**Work order**
Please repeat, from the entries that follow, the lines from the one containing "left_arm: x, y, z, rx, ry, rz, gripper" through the one containing "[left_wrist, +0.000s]" exactly, adding nothing.

------ Material for the task

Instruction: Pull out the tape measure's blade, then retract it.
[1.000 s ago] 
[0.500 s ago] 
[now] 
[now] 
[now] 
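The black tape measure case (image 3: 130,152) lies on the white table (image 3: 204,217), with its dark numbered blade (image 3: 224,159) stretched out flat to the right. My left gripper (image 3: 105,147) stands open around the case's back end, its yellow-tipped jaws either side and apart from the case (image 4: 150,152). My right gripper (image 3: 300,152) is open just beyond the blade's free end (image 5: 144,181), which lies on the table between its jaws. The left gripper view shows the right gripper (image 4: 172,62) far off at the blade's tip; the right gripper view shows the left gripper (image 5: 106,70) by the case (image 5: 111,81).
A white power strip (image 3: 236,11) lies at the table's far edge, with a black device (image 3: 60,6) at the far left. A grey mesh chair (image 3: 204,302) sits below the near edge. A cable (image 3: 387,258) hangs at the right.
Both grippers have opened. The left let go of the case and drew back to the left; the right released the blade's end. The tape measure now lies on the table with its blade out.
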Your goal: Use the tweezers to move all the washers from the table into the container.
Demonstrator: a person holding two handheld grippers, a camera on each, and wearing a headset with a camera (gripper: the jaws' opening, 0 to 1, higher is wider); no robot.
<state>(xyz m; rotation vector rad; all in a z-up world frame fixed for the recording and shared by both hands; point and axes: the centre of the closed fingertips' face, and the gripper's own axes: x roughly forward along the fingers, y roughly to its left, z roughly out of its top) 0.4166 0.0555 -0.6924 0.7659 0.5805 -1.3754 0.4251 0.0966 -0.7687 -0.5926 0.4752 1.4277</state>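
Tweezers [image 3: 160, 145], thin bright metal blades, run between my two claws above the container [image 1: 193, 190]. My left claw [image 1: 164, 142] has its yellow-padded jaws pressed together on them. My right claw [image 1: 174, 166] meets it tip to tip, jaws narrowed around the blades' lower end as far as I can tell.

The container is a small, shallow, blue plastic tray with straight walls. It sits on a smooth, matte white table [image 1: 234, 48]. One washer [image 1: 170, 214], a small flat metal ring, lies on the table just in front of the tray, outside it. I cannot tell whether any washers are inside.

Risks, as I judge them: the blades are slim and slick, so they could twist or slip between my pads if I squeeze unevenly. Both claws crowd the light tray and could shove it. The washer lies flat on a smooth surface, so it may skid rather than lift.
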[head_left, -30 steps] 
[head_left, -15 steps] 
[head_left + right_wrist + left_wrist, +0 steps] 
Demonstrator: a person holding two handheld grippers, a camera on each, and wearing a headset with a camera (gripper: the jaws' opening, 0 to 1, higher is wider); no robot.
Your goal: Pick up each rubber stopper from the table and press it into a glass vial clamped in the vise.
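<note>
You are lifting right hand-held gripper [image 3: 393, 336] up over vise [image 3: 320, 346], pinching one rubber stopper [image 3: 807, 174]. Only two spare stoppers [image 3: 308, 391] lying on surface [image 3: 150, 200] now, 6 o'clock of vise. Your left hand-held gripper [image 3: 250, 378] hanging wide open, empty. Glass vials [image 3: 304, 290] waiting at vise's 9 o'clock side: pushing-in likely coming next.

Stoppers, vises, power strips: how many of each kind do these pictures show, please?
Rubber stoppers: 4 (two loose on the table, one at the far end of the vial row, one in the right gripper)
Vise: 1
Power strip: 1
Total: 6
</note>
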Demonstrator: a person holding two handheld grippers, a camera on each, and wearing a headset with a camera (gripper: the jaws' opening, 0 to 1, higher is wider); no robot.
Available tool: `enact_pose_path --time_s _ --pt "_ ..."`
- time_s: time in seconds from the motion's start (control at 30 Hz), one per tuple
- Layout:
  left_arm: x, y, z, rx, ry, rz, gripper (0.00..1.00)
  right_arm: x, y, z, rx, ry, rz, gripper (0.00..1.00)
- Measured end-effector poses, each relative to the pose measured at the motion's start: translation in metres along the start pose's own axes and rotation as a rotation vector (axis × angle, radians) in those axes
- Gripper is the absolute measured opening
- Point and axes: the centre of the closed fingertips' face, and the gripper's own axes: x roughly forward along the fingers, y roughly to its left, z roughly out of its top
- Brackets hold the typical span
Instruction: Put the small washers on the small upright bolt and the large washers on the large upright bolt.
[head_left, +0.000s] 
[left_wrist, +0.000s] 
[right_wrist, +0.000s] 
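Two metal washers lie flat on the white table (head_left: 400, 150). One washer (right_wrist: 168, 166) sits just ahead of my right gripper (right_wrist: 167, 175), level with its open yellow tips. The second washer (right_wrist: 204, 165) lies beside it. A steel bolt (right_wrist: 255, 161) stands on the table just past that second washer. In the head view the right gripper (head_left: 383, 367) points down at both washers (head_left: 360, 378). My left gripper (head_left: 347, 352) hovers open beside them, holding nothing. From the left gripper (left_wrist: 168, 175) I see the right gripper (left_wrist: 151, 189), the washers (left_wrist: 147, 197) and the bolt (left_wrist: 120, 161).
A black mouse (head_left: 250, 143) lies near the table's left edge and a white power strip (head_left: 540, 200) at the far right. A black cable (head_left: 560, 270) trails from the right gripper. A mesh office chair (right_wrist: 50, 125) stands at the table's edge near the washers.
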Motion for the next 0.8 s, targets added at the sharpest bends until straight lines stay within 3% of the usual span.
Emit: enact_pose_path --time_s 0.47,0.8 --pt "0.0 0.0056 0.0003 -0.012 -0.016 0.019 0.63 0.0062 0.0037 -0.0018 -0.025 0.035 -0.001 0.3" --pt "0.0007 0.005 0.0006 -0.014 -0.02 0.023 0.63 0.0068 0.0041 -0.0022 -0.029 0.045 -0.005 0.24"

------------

**Written answer**
  left_arm: x, y, z, rx, ry, rz, gripper (0.00..1.00)
  right_arm: x, y, z, rx, ry, rz, gripper (0.00..1.00)
- Measured end-effector poses, each relative to the pose measured at the motion's start: translation in metres along the start pose's own axes and rotation as a rotation vector (axis × angle, radians) in those axes
- Gripper is the absolute measured opening
- Point and axes: the centre of the closed fingertips' face, and the gripper's own axes: x roughly forward along the fingers, y roughly to its left, z roughly out of its top
- Brackets hold the typical span
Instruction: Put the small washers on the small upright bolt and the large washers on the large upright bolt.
[head_left, +0.000s] 
[left_wrist, +0.000s] 

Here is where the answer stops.